Retype all of the data that follows, line for line.

SUPPLIED DATA
╔══
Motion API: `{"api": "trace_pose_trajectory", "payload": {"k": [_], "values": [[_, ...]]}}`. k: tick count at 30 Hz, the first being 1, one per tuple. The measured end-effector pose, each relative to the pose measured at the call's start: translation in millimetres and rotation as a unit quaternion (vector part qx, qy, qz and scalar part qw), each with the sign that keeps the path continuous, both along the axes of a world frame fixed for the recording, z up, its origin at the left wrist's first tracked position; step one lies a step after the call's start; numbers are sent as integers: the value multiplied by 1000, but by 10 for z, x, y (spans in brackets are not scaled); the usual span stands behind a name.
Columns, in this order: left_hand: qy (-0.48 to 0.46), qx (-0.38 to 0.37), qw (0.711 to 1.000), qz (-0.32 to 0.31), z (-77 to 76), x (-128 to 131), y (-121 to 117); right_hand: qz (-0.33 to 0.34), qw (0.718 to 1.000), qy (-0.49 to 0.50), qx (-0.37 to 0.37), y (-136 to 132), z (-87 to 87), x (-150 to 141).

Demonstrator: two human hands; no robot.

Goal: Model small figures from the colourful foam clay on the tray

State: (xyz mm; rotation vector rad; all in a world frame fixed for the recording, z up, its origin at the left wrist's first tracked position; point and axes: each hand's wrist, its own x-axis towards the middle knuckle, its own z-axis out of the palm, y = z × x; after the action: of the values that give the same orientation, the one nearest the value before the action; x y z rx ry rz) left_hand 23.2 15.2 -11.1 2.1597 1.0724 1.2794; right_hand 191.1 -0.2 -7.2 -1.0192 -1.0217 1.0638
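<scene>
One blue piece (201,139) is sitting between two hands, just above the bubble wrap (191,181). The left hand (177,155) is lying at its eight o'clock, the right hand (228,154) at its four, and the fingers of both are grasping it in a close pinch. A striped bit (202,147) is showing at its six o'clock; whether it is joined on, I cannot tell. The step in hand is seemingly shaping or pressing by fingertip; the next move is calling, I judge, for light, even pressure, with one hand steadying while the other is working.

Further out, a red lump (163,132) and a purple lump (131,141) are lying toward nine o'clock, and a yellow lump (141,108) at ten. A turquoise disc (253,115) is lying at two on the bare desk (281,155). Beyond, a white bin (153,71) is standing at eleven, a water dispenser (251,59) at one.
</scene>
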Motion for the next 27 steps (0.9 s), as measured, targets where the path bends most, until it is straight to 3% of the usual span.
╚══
ANSWER BOX
Motion API: `{"api": "trace_pose_trajectory", "payload": {"k": [_], "values": [[_, ...]]}}`. k: tick count at 30 Hz, the first being 1, one per tuple. The measured end-effector pose, each relative to the pose measured at the call's start: translation in millimetres and rotation as a unit quaternion (vector part qx, qy, qz and scalar part qw), each with the sign that keeps the path continuous, both along the axes of a world frame fixed for the recording, z up, its origin at the left wrist's first tracked position; step one lies a step after the call's start; numbers are sent as integers: the value multiplied by 1000, but by 10 for z, x, y (spans in brackets are not scaled); the usual span stands behind a name.
Columns, in this order: left_hand: qy (-0.48 to 0.46), qx (-0.38 to 0.37), qw (0.711 to 1.000), qz (-0.32 to 0.31), z (-77 to 76), x (-128 to 131), y (-121 to 117); right_hand: qz (-0.33 to 0.34), qw (0.718 to 1.000), qy (-0.49 to 0.50), qx (-0.37 to 0.37), y (-136 to 132), z (-87 to 87), x (-150 to 141).

Demonstrator: two human hands; no robot.

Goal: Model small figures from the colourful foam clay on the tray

State: (xyz mm; rotation vector rad; all in a world frame fixed for the recording, z up, its origin at the left wrist's first tracked position; point and axes: each hand's wrist, its own x-axis towards the middle knuckle, its own z-axis out of the palm, y = z × x; after the action: of the values that give the same orientation, the one nearest the value before the action; x y z rx ry rz) left_hand 23.2 15.2 -11.1 2.1597 1.0724 1.2794; right_hand 191.1 -0.2 -7.2 -1.0192 -1.0217 1.0638
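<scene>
One blue piece (201,139) is sitting between two hands, just above the bubble wrap (191,181). The left hand (177,155) is lying at its eight o'clock, the right hand (228,154) at its four, and the fingers of both are grasping it in a close pinch. A striped bit (202,147) is showing at its six o'clock; whether it is joined on, I cannot tell. The step in hand is seemingly shaping or pressing by fingertip; the next move is calling, I judge, for light, even pressure, with one hand steadying while the other is working.

Further out, a red lump (163,132) and a purple lump (131,141) are lying toward nine o'clock, and a yellow lump (141,108) at ten. A turquoise disc (253,115) is lying at two on the bare desk (281,155). Beyond, a white bin (153,71) is standing at eleven, a water dispenser (251,59) at one.
</scene>
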Motion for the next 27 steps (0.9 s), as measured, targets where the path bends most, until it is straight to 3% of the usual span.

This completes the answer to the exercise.